Circuit Breaker Pattern Part 1: A Brief Overview

I recently read Microservices Pattern by Chris Richardson. The book highlights the different aspects of designing a microservice architecture. Some of the topics discussed include service decomposition, service communication, handling transactions, and CQRS ( Command Query Responsibility Segregation).

The Circuit Breaker Pattern is one of those patterns presented to help improve the resiliency of your service communication. I thought it would be an interesting pattern to develop and talk about. I wrote a golang implementation of it, and in this blog, I will be describing an overview.

The Use Case

Suppose that you have two services: the Order and Payment services. Furthermore, suppose that whenever a new order is submitted to the Order service, it calls an API on the Payment service, for instance to complete a payment.

How can these calls fail? Well, for one, if the service has an availability of say 99%, then that means there is a 1% chance of the requests failing every now and then. These types of failures are sort of expected, and can be worked around with strategies such as retries.

However, what happens if the Payment service suddenly goes down? For instance, it could happen due to a bad deployment, bug in the code, or a database issue. Such failure, is not only unexpected, but can also last a while. Retrying the request wont help here, since the failure might last for a long while.In fact, if each of the calls to that service blocks until a response is receive, you might find your service in situation where all of its resources have been exhausted waiting for the service recover. In other words, a failure in a upstream service just brought down your own service. So, in short this can cause a cascading failure among other systems.

One way to work around this, is to avoid making calls to the Payment service for a while, and opting instead to failing fast or returning some cached value. A similar situation to this would be a major construction in a road, so major that it blocks the entire road. In this situation, rather than allowing further traffic into this road and cause a potential traffic backups, it would be better to block entrance to that particular road from the entrances. You block the roads until it has been cleared, and only then bring back the traffic. That is the same idea behind the Circuit Breaker pattern.

Overview

State Machine

At The core of the circuit breaker pattern, lies its state machine. Its responsibility is to determine when requests can be executed, particularly the state of the breaker. In the diagram above, we can see a circuit breaker utilizes 3 states, the closed, open, and half-open states.

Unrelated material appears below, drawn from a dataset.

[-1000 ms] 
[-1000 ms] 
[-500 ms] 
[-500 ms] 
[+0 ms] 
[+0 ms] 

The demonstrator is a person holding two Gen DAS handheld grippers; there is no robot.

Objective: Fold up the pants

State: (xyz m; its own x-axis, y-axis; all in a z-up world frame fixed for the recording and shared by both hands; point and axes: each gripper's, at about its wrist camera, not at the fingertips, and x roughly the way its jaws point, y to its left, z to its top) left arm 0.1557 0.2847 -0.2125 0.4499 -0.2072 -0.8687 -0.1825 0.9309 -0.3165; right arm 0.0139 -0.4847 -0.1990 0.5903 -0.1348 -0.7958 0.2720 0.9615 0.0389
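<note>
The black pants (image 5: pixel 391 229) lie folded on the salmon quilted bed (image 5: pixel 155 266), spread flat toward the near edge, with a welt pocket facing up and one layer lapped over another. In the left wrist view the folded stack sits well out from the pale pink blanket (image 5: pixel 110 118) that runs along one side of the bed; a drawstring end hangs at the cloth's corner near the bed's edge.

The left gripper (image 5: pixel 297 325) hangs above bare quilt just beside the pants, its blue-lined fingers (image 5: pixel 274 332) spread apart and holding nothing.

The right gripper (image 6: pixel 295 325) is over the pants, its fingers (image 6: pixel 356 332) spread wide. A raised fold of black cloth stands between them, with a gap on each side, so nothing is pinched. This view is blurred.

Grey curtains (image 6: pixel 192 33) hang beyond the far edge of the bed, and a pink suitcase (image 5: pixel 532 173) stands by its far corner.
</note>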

Closed State : This is the normal state, during which request are being executed.

Open State: In this state the breaker is “open”, and is no longer letting the requests go through, it stays in this state for some timeout duration.

Half-Open State: This is kind of a hysteresis state. The idea here is preventing the circuit from immediately switching back to the closed state when the target service hasnt recovered yet.

State Transitions

Next, some thoughts about the transitions between states.

Closed -> Open

When the target service starts to fail “too many times”, the circuit breaker would switch from closed, accepting request, to open, denying request. I will be writing articles about the implementation of these criterias,however, here is a brief overview of some of the different ways to build the failure decision:

Counting Successive Failure: One way of determining your failure threshold, is to count the number of consecutive failures. Once it goes over a target, say 10 consecutive failures, then you open a request.
Sliding window Count based: Another way is to calculate the failure rate based on the previous N requests, where N is fixed. Basically, we create an array with size N, and collect the metrics from the previous calls, and then calculate a rolling average. The underlying assumption here is that all previous requests have the same weights.
Sliding Window Time based: Similar idea here, we calculate a failing rate based on previous requests. However, we want to give more recent request a heavier weight than older ones, since they are more representitive of the service’s state.

Open -> Half-Open

Once the breaker is open, it stays there for a period of time. I called this in my implementation as CooldownDuration. Once the cooldown duration has expired, then the breaker automatically switches to the Half-Open state.

Half-Open -> Closed

Our main in goal in the half-open state is to determine whether or not the target service has recovered. We can do this by allowing a portion of the request to go through while denying the rest, for instance 10 requests. We gather metrics, and check to see if the succes is acceptable. We can do this by verifying that the successesful responses are above some threshold, or alternatively if the failure drops below a threshold. If the requests seem to be succeeding, then we can assume that the service has reccovered,and proceed to close the circuit.

Half-Open -> Open

If the requests in Half-Open keeps failing then we can conclude that the service hasn’t recovered yet, and can send the circuit breaker back to the open state for another cooldown duration.

Conclusion

Circuit Breaker pattern, is pattern that helps services build resiliency in their communication, particularly by avoiding the need to invoke a service that is down. The main idea is to have a state machine to keep track of the state of the circuit breaker open, closed, or half-open state. In the next article, I will be going over the logic of calculating the overall failing rate to determine if the breaker needs to open.

Monday, May 10, 2021